### About this exercise
Lines from the listing below that contain the string "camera" are to be reported.

### Supplied material

+-------+

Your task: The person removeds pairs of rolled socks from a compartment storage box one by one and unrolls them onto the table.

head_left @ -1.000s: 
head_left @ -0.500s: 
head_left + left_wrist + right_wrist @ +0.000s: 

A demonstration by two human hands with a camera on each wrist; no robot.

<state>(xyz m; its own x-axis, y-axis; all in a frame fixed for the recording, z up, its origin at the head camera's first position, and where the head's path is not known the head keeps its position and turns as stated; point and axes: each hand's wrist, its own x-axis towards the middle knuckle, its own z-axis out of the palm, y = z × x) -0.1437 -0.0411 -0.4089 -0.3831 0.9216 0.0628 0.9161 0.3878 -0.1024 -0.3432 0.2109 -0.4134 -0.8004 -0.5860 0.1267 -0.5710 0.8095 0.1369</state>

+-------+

### Result of this task
A demonstration by two human hands with a camera on each wrist; no robot.
<state>(xyz m; its own x-axis, y-axis; all in a frame fixed for the recording, z up, its origin at the head camera's first position, and where the head's path is not known the head keeps its position and turns as stated; point and axes: each hand's wrist, its own x-axis towards the middle knuckle, its own z-axis out of the palm, y = z × x) -0.1437 -0.0411 -0.4089 -0.3831 0.9216 0.0628 0.9161 0.3878 -0.1024 -0.3432 0.2109 -0.4134 -0.8004 -0.5860 0.1267 -0.5710 0.8095 0.1369</state>

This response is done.